*** DATASET CONTENT ***

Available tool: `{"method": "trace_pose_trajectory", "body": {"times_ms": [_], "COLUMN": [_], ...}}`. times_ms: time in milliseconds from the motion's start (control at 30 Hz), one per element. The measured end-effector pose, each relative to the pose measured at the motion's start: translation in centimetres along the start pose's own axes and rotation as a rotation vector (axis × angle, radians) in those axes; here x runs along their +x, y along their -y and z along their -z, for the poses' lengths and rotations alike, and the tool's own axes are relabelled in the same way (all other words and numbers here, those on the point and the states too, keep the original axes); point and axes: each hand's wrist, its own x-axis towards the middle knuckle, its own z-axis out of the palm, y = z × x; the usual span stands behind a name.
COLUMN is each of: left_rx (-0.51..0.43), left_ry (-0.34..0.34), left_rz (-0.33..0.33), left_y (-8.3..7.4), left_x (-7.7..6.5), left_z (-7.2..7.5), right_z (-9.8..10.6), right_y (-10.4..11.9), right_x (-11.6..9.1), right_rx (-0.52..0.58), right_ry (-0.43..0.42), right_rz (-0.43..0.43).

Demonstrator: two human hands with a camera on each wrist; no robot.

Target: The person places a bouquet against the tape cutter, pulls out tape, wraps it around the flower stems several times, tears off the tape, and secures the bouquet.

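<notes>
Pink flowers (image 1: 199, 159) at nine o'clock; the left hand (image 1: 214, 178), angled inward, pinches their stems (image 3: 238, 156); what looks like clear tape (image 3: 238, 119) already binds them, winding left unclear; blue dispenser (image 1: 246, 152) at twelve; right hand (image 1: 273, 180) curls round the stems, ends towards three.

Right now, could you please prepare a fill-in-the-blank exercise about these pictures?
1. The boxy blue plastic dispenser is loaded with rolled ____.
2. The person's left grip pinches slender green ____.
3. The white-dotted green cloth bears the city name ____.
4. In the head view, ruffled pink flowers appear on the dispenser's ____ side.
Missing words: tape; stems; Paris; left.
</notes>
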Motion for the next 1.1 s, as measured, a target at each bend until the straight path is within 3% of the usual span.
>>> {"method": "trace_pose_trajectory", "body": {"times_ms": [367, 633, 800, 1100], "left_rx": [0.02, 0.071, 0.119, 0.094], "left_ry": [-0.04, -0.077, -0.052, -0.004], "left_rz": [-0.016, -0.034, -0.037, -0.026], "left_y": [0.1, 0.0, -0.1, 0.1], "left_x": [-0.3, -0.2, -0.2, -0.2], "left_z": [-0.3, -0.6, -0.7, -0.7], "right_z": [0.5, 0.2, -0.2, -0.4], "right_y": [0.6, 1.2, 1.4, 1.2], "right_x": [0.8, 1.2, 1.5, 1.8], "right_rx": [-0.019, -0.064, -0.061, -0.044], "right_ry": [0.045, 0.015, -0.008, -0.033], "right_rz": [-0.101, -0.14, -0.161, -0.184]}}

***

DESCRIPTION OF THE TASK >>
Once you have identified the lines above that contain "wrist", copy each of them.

RESPONSE AREA >>
Available tool: `{"method": "trace_pose_trajectory", "body": {"times_ms": [_], "COLUMN": [_], ...}}`. times_ms: time in milliseconds from the motion's start (control at 30 Hz), one per element. The measured end-effector pose, each relative to the pose measured at the motion's start: translation in centimetres along the start pose's own axes and rotation as a rotation vector (axis × angle, radians) in those axes; here x runs along their +x, y along their -y and z along their -z, for the poses' lengths and rotations alike, and the tool's own axes are relabelled in the same way (all other words and numbers here, those on the point and the states too, keep the original axes); point and axes: each hand's wrist, its own x-axis towards the middle knuckle, its own z-axis out of the palm, y = z × x; the usual span stands behind a name.
Demonstrator: two human hands with a camera on each wrist; no robot.

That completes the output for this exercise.